Health, Storage, and Safety Considerations
Adrenaline is a potent biological agent and must be handled with care in pharmaceutical use. Overdose or improper administration can lead to side effects such as hypertension, palpitations, anxiety, tremors, and arrhythmias. In controlled doses, however, it is a life-saving medication.
For storage, adrenaline preparations are kept in dark, airtight containers at low temperatures to prevent oxidation. Solutions often contain antioxidants like sodium metabisulfite to enhance stability.

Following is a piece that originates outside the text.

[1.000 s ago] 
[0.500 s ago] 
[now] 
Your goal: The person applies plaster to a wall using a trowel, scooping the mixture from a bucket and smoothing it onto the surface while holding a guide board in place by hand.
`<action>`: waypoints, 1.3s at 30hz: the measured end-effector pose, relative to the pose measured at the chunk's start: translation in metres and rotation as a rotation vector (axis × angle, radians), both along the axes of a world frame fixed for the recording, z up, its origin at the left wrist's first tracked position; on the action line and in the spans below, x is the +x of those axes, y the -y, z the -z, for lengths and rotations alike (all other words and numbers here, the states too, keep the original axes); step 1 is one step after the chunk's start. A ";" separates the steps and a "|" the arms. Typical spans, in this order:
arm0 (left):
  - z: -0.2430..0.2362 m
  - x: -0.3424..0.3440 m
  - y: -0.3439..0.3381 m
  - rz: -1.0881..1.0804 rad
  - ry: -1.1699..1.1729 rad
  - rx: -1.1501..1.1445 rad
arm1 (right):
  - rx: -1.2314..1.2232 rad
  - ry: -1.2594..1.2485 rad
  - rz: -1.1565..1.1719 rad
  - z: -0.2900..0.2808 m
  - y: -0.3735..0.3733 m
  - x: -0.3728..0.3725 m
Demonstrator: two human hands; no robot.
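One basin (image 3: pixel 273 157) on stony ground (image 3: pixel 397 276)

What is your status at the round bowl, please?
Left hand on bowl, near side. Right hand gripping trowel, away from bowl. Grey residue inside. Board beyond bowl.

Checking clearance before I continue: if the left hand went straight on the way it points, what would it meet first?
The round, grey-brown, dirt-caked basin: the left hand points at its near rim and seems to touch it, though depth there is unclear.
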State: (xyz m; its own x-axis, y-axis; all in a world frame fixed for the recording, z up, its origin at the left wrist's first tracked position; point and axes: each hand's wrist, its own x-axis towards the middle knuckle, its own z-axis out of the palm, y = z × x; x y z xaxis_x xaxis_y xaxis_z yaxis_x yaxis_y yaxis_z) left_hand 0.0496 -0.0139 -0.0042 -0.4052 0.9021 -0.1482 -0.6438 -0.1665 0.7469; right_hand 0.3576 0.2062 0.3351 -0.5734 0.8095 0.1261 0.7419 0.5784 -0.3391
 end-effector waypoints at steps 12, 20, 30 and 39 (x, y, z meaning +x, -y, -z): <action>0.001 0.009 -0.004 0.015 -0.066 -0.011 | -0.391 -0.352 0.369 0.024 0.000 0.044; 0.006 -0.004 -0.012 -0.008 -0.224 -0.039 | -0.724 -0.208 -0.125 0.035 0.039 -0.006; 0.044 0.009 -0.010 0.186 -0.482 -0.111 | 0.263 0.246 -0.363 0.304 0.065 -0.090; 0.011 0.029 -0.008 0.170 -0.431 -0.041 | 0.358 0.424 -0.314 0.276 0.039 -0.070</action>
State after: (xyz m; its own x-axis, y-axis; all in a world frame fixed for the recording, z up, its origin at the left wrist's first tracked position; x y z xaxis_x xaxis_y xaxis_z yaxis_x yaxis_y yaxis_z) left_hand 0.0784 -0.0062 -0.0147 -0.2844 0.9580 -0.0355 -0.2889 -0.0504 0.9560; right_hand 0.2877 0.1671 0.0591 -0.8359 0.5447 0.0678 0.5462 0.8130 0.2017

Medical professionals must use precise doses as even small excesses can overstimulate the cardiovascular system.
Environmentally, adrenaline is biodegradable and breaks down naturally in biological systems, posing minimal ecological risk.
Key Reactions of Adrenaline
Biosynthetic Pathway of Adrenaline
\(Tyrosine \xrightarrow{Tyrosine\ hydroxylase} L-DOPA \xrightarrow{DOPA\ decarboxylase} Dopamine \xrightarrow{Dopamine\ β-hydroxylase} Norepinephrine \xrightarrow{PNMT} Adrenaline\)
This multi-step enzymatic reaction converts the amino acid tyrosine into adrenaline through intermediate compounds such as L-DOPA, dopamine, and norepinephrine.
Oxidation of Adrenaline
\(C_9H_{13}NO_3 + O_2 \rightarrow C_9H_{11}NO_3 + H_2O_2\)
Upon exposure to oxygen, adrenaline oxidizes to adrenochrome, a reddish compound, explaining the pinkish coloration of old adrenaline solutions.